The Disadvantages of Medium Density Fiberboard

Overview

Medium density fiberboard (MDF) is a familiar type of material that's used in the construction of woodworking-type projects and can be extremely useful and convenient. It offers a sleek and professional design to any product and can enhance any home environment. However, fiberboard can also cause a number of problems.

Description

Medium density fiberboard is a type of hardboard that is made out of wood fibers. The wood fibers are glued together under heat and pressure, creating a smooth surface. Fiberboard can be used for such products as display cabinets, wall panels and storage units.

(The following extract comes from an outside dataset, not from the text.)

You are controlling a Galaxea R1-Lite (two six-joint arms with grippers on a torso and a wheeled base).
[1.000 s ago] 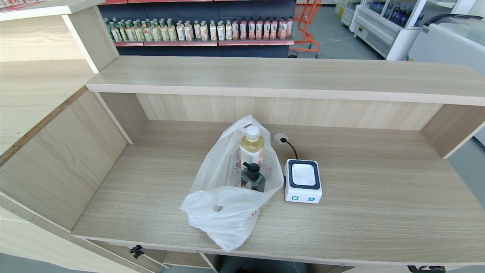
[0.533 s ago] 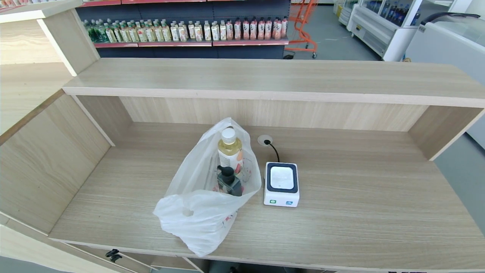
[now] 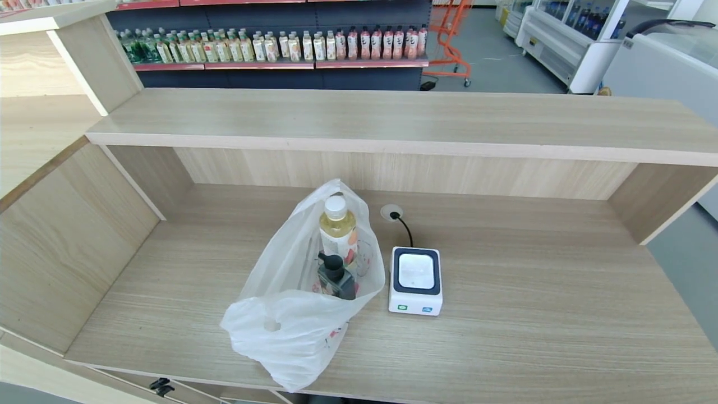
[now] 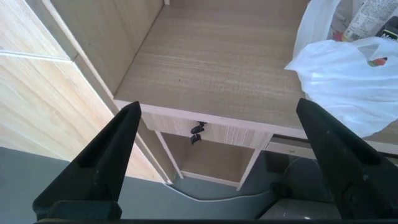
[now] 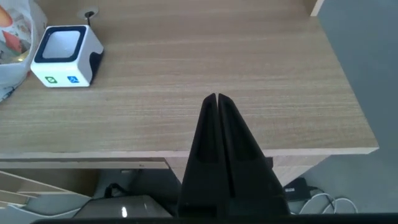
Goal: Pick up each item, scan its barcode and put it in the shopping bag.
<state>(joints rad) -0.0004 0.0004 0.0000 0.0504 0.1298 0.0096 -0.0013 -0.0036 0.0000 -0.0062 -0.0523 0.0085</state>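
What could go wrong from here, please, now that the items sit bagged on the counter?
The thin white plastic shopping bag sags to the wooden counter's front edge; a tug might slide it off.
The tall white-capped bottle of yellow drink stands upright inside that limp bag, beside the white square scanner; a bump could tip it onto that.
The left gripper, jaws open, is off the counter's front edge near the bag and could snag it when rising.

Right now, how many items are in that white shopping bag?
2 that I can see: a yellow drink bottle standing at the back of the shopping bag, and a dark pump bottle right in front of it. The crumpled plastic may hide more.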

Disadvantages in Construction

MDF contains a lot of glue, which can damage or blunt tools with cutting edges. Nails and screws can be used to attach the materials together, but they can also easily split and damage fiberboard.

Health Effects

MDF can be harmful to your health. A substance called urea formaldehyde, used in its construction, can be released into the air when the material is cut or sanded, causing irritation to the eyes and lungs. A high ingestion of urea formaldehyde can lead to upper and lower respiratory tract infections as well as cancer. While these symptoms are less common when exposed to low doses of the material, it's still important to take necessary protective measures whenever handling fiberboards.

Why It's Used

Despite their disadvantages, MDF can be useful in the construction of woodworking-type projects when used carefully. Some of those advantages include the fact that, unlike wood, fiberboard can create a smooth surface that makes it easier to paint over. Wax and oil finishes can also be easily applied as finishes on fiberboard.

Precautions

Be sure to wear eye protection and a face mask, and work in a well-ventilated area when using medium-density fiberboard.